The producers of New Girl have every reason to do the Batdance this morning: Their Prince-powered post–Super Bowl episode pulled in a massive 25.8 million viewers last night and averaged an 11.1 rating with folks under 50, according to preliminary Nielsen data provided by Fox. Among younger viewers, it was the top-rated entertainment broadcast on network TV since 2011’s post–Super Bowl episode of Glee. And more important, New Girl drew about five times as many under-50 viewers as it usually does in the overnight ratings. Brooklyn Nine-Nine also got a predictable boost, bringing in 14.8 million viewers and notching a 6.7 rating with the under-50 crowd in what will almost certainly be its top-rated episode ever. Both shows were helped by the fact that last night’s blowout of a game — which was down a bit from last year, but still a Nielsen monster — ended pretty much on time, allowing Fox to start both episodes a few minutes earlier than scheduled (sorry, DVR users). As big a win as these numbers are for the comedies, they didn’t set any records.
Fox correctly notes that New Girl demolished last year’s postgame episode of first-year drama Elementary on CBS, which “settled” for 20.9 million viewers. This is true, but: Elementary didn’t start until much later in the night (11:15 p.m.). More important, New Girl was 30 minutes; Elementary was about an hour. If you combine the averages for New Girl and Brooklyn, Fox averaged 20.8 million viewers, finishing a few thousand viewers behind Elementary, despite the much earlier start time. Also, New Girl plus Brooklyn couldn’t match the audience for the post–Super Bowl episode of NBC’s much more established The Office back in 2009. The hour-long episode did a 12.7 demo rating (and 27.2 million viewers) in its first half-hour and a 9.2 rating (and 18.7 million viewers) in its second half-hour, easily surpassing the analogous half-hours on Fox last night.
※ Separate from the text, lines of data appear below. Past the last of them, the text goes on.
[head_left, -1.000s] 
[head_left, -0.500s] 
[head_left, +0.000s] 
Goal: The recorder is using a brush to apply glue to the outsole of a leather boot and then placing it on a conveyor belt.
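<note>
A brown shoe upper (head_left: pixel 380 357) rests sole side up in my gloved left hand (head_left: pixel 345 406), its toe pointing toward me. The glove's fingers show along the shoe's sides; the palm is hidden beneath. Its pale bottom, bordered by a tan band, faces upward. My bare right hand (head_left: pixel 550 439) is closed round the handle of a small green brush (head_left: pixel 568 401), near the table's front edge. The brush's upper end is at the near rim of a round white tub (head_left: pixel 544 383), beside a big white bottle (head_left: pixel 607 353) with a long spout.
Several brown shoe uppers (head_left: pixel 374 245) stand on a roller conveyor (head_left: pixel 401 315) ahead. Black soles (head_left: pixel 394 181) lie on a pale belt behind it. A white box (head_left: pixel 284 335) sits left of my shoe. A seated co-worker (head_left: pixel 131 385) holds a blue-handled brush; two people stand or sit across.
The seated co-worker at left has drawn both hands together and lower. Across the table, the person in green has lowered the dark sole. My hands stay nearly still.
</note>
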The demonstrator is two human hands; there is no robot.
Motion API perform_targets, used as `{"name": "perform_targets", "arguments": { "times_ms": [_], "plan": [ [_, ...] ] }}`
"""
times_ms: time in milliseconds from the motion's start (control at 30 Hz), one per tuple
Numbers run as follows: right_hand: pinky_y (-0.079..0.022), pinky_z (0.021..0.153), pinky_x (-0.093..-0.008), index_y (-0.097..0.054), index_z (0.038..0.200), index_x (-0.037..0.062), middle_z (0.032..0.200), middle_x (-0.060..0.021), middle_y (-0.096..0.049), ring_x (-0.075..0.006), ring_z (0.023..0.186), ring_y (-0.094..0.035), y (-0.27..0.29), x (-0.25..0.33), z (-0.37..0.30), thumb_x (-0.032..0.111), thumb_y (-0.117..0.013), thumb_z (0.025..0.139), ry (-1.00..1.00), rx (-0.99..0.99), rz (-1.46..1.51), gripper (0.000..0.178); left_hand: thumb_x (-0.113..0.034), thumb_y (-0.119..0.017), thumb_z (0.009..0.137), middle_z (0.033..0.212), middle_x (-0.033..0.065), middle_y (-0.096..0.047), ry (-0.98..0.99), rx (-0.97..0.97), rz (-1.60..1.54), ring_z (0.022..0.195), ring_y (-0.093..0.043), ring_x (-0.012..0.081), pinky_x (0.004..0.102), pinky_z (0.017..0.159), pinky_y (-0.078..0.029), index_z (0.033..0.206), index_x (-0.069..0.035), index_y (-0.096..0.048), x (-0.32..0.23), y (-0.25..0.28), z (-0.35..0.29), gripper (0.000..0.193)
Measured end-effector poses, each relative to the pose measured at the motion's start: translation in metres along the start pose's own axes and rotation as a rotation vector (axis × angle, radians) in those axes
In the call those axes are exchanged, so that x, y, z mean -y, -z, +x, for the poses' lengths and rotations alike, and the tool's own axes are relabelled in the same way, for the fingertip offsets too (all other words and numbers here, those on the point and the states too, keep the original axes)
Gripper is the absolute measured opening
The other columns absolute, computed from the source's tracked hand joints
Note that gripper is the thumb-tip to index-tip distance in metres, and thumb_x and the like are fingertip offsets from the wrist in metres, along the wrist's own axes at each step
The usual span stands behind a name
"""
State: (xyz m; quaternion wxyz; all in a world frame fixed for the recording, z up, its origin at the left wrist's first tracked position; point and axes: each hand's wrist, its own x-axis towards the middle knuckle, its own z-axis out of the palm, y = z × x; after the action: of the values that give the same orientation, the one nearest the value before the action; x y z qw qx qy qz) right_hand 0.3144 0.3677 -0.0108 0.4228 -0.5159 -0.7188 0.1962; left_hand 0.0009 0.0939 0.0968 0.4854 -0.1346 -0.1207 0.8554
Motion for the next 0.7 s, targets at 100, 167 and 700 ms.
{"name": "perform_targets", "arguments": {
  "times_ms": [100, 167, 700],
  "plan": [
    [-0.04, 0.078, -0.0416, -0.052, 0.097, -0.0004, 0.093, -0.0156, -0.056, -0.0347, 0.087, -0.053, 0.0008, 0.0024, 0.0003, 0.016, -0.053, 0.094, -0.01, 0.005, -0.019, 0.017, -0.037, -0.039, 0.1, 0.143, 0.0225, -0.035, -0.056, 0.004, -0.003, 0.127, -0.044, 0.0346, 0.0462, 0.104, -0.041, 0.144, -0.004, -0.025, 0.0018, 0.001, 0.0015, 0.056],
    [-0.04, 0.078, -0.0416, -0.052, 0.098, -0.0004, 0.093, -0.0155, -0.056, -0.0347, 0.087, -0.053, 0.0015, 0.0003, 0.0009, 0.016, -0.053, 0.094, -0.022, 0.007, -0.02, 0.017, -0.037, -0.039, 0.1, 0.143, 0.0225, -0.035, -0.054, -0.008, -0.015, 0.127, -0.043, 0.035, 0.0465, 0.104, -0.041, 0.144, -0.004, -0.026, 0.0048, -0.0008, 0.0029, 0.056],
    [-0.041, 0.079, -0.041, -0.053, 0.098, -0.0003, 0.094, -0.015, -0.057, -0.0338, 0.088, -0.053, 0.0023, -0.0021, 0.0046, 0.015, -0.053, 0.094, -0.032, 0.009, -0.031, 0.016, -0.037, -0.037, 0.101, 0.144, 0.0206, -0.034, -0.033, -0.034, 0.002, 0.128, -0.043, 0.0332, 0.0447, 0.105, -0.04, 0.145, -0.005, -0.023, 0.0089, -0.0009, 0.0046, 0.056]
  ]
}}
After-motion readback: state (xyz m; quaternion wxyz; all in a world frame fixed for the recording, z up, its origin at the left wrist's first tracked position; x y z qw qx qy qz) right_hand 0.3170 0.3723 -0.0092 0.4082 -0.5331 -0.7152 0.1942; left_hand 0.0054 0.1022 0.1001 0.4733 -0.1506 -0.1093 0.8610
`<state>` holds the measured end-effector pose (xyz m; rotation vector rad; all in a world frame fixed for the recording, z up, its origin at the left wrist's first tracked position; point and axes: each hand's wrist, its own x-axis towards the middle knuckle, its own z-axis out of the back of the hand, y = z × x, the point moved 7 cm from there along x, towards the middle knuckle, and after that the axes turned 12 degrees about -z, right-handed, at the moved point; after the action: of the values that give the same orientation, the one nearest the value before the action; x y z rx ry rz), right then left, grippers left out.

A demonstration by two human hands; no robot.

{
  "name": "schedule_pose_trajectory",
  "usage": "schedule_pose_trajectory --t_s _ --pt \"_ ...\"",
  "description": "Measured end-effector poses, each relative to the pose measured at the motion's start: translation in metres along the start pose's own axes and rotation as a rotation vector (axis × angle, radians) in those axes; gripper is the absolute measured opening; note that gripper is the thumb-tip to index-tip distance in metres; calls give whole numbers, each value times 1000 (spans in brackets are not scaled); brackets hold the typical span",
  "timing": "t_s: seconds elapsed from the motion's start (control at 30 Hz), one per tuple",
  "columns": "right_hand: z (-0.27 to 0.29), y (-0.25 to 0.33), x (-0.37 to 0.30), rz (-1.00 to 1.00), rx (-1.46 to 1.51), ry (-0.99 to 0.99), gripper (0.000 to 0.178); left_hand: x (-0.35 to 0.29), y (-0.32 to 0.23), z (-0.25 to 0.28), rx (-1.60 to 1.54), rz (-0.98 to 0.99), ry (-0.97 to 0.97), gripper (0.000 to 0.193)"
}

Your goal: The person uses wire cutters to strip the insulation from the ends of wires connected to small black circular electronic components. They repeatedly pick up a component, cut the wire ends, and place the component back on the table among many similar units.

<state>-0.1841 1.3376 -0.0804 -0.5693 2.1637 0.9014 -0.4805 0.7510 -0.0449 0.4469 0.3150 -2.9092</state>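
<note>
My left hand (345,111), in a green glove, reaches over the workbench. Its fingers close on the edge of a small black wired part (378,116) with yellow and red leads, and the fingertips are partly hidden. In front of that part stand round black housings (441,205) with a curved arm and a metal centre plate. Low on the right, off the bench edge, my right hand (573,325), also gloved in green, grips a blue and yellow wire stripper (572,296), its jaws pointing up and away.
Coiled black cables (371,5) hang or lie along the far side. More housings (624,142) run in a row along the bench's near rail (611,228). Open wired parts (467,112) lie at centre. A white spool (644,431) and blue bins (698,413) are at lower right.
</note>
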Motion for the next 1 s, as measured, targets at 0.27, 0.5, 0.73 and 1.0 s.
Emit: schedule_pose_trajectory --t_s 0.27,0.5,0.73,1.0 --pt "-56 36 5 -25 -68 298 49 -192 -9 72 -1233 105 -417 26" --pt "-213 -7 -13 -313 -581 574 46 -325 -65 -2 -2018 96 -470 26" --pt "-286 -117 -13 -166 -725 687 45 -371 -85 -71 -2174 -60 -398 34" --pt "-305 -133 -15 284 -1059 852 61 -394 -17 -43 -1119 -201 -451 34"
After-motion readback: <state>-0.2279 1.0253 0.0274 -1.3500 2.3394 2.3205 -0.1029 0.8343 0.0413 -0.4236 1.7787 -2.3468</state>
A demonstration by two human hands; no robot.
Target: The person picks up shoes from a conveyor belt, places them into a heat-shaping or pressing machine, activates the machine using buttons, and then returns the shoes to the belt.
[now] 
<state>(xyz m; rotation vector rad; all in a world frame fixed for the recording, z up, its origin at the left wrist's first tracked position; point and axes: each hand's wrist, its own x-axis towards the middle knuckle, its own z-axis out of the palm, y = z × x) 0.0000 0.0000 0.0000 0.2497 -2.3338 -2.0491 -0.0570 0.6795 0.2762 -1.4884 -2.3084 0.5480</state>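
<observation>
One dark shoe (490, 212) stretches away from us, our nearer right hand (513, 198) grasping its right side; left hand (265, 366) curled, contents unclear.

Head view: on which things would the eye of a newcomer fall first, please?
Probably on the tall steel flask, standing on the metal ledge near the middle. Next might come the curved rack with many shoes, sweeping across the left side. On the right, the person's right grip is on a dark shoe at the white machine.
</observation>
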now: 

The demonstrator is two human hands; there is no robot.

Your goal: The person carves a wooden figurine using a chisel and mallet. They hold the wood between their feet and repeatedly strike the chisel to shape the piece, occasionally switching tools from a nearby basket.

While it’s easy to get lost in all the this-show-versus-that-show comparisons with post–Super Bowl programming, in the end, these numerical specifics are really little more than catnip for number-crunching junkies (guilty!) and an excuse for harmless press release posturing by whichever network airs the game. Fact is, airing after the Super Bowl can only help a show by exposing it to new viewers. And as regular season ratings for most shows continue to plunge, that value increases exponentially. Consider: When Glee aired after the game just three years ago, it did an 11.1 demo rating. As big as that was, it was less than double the show’s previous demo high of a 5.9 rating a few months earlier. By contrast, as noted above, New Girl pretty much quintupled its recent demo numbers last night. The raw numbers may be a bit lower than some past shows, but the incremental benefits of airing after the Super Bowl are only increasing. Oh, and even before Nielsen tallied a single number, Fox had scored its most impressive win of all, way back in December. That’s when the network sold out its inventory of Super Bowl ads, collecting an average $4 million per 30-second spot.